Where was he going? Whatever the end of the journey, and perhaps this had none, he was now both horrified and panicked. He struggled, flailing or seeming to flail his arms and legs. Even his soul, that nebulous and probably nonexistent component of himself, was writhing, banging ectoplasmic hands against the walls of a cell.

  The light seared yet soothed. If it had not been for that minute but detectable element of soothing, of promise of relief, he would have screamed his way back to the Vwoordha's table and regained the world he knew but did not like very often. He would have backed away from the table, his hands lifted as if he had just touched a leper or the thick fur of a heavily breathing thing in the dark. But even then he thought that he could not do that, could not break the contact and leave the others falling forever in this blackness of light. He had failed his duty too many times, failed of courage, deserted those who trusted him, worst of all, perhaps, left himself in the lurch.

  If he could have gritted his teeth, he would have done so. But he had no teeth. No jaw. No tongue. No eyes. He was as organless as a jet of gas, a drop of distilled water.

  Now he began seeing planets at close view and in great detail, though they were pale and transparent.
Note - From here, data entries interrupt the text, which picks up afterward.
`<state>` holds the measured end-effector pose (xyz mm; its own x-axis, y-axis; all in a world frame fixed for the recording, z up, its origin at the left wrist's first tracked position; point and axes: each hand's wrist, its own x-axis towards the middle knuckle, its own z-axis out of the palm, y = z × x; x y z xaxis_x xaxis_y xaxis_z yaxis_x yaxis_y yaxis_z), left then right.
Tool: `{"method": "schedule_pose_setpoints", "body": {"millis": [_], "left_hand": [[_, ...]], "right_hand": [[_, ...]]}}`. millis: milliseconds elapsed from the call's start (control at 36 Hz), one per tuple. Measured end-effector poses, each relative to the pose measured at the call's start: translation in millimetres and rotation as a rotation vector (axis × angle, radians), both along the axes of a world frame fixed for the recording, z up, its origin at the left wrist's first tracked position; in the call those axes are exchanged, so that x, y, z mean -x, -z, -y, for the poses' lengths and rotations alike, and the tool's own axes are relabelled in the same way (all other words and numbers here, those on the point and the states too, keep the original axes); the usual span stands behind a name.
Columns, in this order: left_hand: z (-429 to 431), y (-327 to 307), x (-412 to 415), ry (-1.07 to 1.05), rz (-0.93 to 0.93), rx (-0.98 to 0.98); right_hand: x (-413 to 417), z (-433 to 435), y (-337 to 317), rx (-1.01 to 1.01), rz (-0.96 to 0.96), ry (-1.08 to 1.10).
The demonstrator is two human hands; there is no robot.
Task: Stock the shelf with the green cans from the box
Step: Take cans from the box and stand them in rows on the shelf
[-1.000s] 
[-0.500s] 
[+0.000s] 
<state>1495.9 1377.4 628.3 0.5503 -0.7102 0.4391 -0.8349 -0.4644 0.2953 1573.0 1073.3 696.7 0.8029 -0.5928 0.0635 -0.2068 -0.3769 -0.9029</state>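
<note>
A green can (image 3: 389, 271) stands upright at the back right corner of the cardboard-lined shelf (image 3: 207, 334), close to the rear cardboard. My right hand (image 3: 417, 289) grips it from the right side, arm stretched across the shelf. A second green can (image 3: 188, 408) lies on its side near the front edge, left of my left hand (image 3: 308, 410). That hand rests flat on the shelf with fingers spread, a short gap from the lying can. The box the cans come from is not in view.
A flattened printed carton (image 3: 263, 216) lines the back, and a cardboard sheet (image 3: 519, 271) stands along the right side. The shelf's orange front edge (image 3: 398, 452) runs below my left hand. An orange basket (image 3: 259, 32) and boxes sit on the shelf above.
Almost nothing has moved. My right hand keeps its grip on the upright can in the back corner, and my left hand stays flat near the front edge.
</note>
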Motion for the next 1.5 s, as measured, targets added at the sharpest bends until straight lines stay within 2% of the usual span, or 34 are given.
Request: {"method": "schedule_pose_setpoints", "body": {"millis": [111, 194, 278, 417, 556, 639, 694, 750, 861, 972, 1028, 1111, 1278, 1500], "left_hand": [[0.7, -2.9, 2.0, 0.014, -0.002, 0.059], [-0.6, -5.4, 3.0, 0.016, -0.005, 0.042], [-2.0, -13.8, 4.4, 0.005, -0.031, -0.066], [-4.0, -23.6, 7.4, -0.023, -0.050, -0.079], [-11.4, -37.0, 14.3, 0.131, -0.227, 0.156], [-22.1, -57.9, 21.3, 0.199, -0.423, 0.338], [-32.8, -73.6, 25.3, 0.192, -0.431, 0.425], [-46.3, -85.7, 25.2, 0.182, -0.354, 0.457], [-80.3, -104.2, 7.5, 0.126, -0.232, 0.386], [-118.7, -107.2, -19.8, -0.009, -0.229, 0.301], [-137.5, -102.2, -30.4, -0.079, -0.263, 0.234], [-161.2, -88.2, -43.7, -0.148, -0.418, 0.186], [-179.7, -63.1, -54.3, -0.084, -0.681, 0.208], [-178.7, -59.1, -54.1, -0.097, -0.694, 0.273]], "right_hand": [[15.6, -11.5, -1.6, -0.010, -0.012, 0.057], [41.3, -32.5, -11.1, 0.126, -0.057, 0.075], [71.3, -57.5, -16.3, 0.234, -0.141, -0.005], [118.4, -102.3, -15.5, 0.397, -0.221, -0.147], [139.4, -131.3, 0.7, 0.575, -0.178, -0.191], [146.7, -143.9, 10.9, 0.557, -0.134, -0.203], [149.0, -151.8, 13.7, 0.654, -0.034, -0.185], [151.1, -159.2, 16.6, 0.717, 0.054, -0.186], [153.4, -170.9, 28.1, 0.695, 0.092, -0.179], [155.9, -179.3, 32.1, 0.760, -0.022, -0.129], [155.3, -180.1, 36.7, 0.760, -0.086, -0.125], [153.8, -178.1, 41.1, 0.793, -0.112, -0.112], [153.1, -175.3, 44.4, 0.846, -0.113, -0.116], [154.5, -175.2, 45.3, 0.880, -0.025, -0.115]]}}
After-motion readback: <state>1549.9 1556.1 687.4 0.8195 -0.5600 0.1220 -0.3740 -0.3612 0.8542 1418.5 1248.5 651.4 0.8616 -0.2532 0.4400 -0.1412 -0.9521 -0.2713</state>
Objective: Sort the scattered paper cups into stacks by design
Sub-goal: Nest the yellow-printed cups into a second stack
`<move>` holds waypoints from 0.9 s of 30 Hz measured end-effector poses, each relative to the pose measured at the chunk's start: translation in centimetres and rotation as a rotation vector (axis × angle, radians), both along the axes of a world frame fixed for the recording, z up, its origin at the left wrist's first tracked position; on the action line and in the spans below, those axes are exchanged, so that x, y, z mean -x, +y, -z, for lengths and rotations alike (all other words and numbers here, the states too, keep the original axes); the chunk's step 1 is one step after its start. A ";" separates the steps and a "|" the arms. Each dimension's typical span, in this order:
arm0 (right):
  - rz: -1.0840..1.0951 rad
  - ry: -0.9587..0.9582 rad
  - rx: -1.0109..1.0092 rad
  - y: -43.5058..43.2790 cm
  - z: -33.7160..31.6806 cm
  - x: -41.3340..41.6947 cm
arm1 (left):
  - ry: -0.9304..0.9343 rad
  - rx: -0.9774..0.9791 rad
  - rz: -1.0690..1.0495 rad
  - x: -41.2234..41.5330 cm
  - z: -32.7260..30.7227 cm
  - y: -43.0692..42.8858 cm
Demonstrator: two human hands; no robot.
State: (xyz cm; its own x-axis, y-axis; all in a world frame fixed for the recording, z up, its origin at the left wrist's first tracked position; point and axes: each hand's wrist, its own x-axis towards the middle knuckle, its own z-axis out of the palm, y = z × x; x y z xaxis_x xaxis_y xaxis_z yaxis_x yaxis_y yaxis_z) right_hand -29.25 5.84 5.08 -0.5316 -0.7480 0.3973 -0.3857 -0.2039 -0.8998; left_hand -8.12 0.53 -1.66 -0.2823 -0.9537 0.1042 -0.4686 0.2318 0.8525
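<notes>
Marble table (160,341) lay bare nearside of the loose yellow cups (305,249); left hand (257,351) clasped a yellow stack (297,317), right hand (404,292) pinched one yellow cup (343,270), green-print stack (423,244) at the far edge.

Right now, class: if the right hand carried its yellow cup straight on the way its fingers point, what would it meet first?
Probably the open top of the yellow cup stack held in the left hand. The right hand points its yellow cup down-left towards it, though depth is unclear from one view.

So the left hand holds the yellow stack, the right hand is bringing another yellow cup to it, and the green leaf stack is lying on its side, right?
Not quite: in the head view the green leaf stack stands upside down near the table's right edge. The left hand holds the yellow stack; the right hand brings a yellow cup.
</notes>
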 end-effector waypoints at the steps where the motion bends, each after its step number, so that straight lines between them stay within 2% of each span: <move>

The vegetation and animal life on these was abundant, but there were very few sentients. These shown with a greater whiteness than the other beings. Always, there were only a few thousand on worlds that could support billions. Why so few? Then it came to him that these were the only ones worthy or potentially worthy of immortality. All the others, the now unseen, would and should perish forever.

  But was not this thought a reflection of what he believed deep within himself? And, if so, was he not himself unworthy for thinking this? Or was the truth just too hard even for him to gnaw on, the tooth-breaking truth?

  He was aware, without knowing their names, of the identities of those who passed in review before him. Not one person that he knew was there, not even his beloved father, mother, and uncle. No. He was wrong. There was Benagur, who was possibly the last one he would have expected to see. There was Nuoli. And there was, and this was as astonishing as Benagur's presence, Aisha Toyce. Pleasure-seeking, often-stoned Toyce.

  Now, with his horror decreasing a little and the light seeming to be a somewhat enjoyable element, though far from entirely, he suddenly began to go "upwards." Strings of a thicker light formed in the milky chaos and connected the whitely flaming stars and their dark planets. He saw through the walls of the universes surrounding the one in which he was, and the filaments connected their stars and were attached to the filaments of this universe. Everywhere was an orderly tangle of shining spiderwebs.

  Nothing he was seeing was truly what it looked like to him. He would never be able to comprehend what the phenomena really were. This was no more possible than it would be for him to see the Vwoordha's table top as a pattern of spinning subatomic particles. Thinking which, he at once saw that the white "objects" -- but not the connecting filaments -- were made of googolplexes of spinners and twisters, among which were vast emptinesses.

  Thinking which, he at once saw that the empty spaces were filled with a whiteness which, though not solid to him, was the "flesh" of something. Some Thing.

  "I am not in subjective or objective time. I'm in Real Time," he said to himself. Or was he also addressing some unseen person?

  His honor returned to him as he began to draw swiftly, to be sucked towards, to be magnetized in the direction of something where there was no direction.

  Shiyai's "voice," no sound yet a voice, startled him.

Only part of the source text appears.